Remix! Optimized: Query by Hour, Day, Week, or Month

I originally posted this on 11/16/09. I repost here for the joy of TSQL Tuesday, and to add a very important change to the original solution.

Here's the accompanying video – same material, different format. The video doesn't include the change, by the way.

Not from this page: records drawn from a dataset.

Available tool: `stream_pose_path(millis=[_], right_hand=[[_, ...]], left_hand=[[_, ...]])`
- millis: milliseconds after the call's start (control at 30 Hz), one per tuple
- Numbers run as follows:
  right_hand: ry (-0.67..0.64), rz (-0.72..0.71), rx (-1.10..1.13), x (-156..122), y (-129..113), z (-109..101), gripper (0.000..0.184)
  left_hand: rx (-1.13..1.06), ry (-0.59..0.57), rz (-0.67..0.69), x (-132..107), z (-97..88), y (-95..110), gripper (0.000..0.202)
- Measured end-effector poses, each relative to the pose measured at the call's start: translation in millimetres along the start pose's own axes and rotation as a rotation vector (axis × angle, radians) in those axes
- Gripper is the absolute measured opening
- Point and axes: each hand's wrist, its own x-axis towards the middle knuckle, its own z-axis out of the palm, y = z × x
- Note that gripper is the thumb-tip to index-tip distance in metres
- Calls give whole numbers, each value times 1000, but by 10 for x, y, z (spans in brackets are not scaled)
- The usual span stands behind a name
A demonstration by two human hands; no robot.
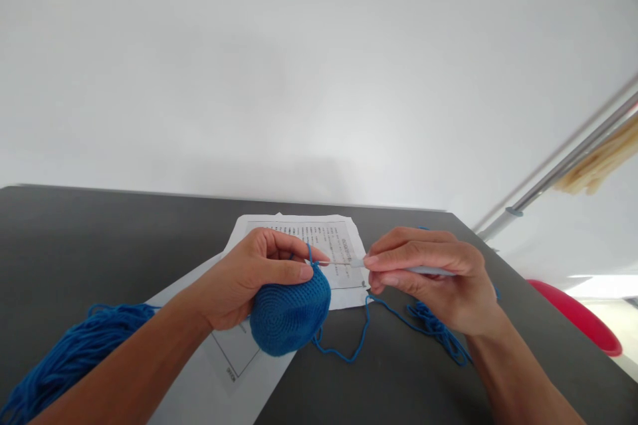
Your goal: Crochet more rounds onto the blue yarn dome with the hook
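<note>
Left hand (246,272) and right hand (443,265) are nearly closed: the left pinches, at the frame's lower centre, a blue crocheted piece (292,315) by its rim, likely light, soft, best held there; the right grips a hook (357,263).

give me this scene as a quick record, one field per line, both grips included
left grip: pinches blue crocheted piece at its upper edge
right grip: holds crochet hook, tip at that edge
picture left: blue yarn bundle
picture right: smaller yarn tangle
surface: printed sheets on dark table
background: white wall
</note>
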Motion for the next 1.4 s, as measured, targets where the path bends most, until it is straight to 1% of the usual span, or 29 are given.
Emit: stream_pose_path(millis=[233,467,567,700,900,1000,1100,1200,1300,1400], right_hand=[[-30,26,9,-13,-6,-21,27],[-61,0,-59,-3,-33,-39,30],[-41,8,-59,6,-51,-28,28],[34,64,62,6,-36,33,24],[172,194,307,-30,56,151,15],[217,266,400,-53,91,186,12],[238,310,440,-63,102,203,12],[226,278,392,-45,84,190,13],[169,144,186,-8,39,137,16],[78,22,-40,23,-8,67,24]], left_hand=[[5,-17,12,15,-14,17,29],[29,-16,24,27,-38,3,29],[52,-4,26,18,-33,11,28],[95,0,55,8,-21,9,24],[170,48,104,10,-12,-8,25],[190,56,133,-7,-2,-2,27],[202,62,149,-32,-1,-1,27],[206,61,154,-44,-16,-5,27],[220,70,156,-29,-34,-4,27],[237,73,158,3,-34,-1,26]])
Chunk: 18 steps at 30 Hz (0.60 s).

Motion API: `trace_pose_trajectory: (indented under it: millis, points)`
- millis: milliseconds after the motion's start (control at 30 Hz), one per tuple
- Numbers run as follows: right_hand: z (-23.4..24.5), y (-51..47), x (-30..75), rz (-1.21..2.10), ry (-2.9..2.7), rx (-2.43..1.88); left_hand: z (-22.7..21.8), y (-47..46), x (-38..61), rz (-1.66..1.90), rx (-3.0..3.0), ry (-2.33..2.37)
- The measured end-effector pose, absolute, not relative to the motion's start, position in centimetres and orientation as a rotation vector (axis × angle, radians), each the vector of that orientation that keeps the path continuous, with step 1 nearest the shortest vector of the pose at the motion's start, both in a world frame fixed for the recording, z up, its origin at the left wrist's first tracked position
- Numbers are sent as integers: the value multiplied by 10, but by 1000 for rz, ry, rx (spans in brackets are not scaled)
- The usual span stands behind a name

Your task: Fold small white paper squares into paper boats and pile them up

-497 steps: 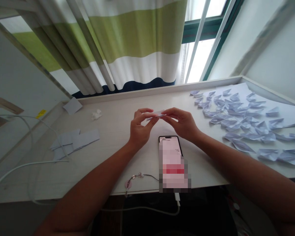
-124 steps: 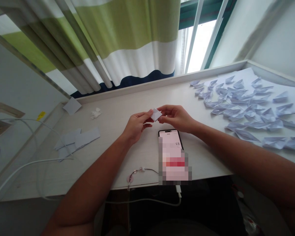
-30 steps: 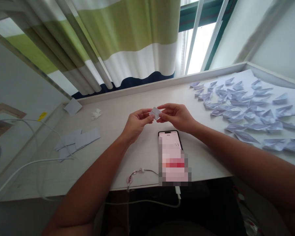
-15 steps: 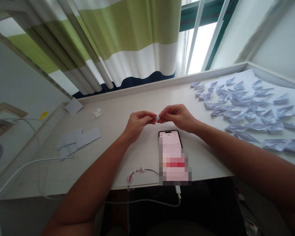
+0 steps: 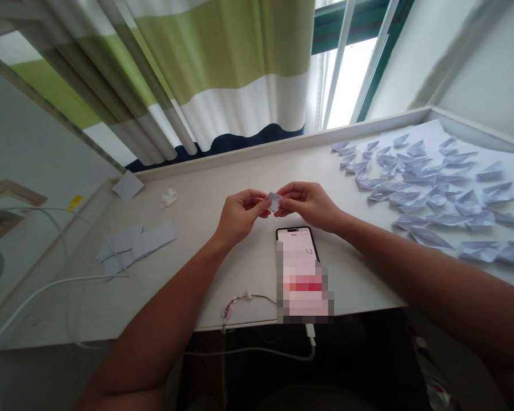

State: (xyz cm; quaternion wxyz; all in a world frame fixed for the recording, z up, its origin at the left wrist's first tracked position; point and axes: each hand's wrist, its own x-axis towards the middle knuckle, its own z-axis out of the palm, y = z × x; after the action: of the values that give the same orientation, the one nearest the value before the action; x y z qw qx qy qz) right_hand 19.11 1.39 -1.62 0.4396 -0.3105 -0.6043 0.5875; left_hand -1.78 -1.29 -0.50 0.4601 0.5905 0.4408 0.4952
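Observation:
My left hand (image 5: 240,214) and my right hand (image 5: 309,204) meet above the middle of the white desk (image 5: 205,251), both pinching one small folded piece of white paper (image 5: 274,201) between thumbs and fingertips. The paper is held a little above the desk, just beyond the top end of a phone (image 5: 302,271) that lies flat near the front edge. Both forearms reach in from the bottom of the view.
Several folded paper boats (image 5: 415,188) lie spread over the right part of the desk. Flat paper slips (image 5: 132,245) sit at the left, a crumpled scrap (image 5: 168,198) behind them. White cables (image 5: 68,279) run along the left; a striped curtain (image 5: 205,80) hangs behind.
Over the last second the paper was squeezed almost out of sight between my fingertips, and now a little more of it shows again. My hands stay in the same place.

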Motion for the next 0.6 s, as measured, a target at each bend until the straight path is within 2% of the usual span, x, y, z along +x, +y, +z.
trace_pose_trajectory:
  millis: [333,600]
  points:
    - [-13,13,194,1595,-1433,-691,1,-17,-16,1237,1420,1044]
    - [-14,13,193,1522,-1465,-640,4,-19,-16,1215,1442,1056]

A solution is ever so much more elegant if you know the path that led to it.  Which is another way of saying, you only know how totally smart I am if you see how much work I had to do 🙂

I had to do a lot of work today – we have a stored procedure that's being called a few times a second, and maxing out 8 processors on our beefy test server during a moderate load test.  So I dug in and had some fun. When it came to the final fine tuning, I was looking at a query full of date maninpulation.  That sort of thing is performance death, so I stepped through it.  We started with something like this, a query that allows the user to get a SUM by hour, day, week, or month.  Here we'll just show week and month for berevity:

SELECT SUM(o.Sale) AS Sales

FROM Orders o

WHERE o.BizID = @BizID

AND (

— Interval: Week

( @Interval = 'wk'
AND DATEPART(wk, o.OrderDate) = DATEPART(wk, GetDate())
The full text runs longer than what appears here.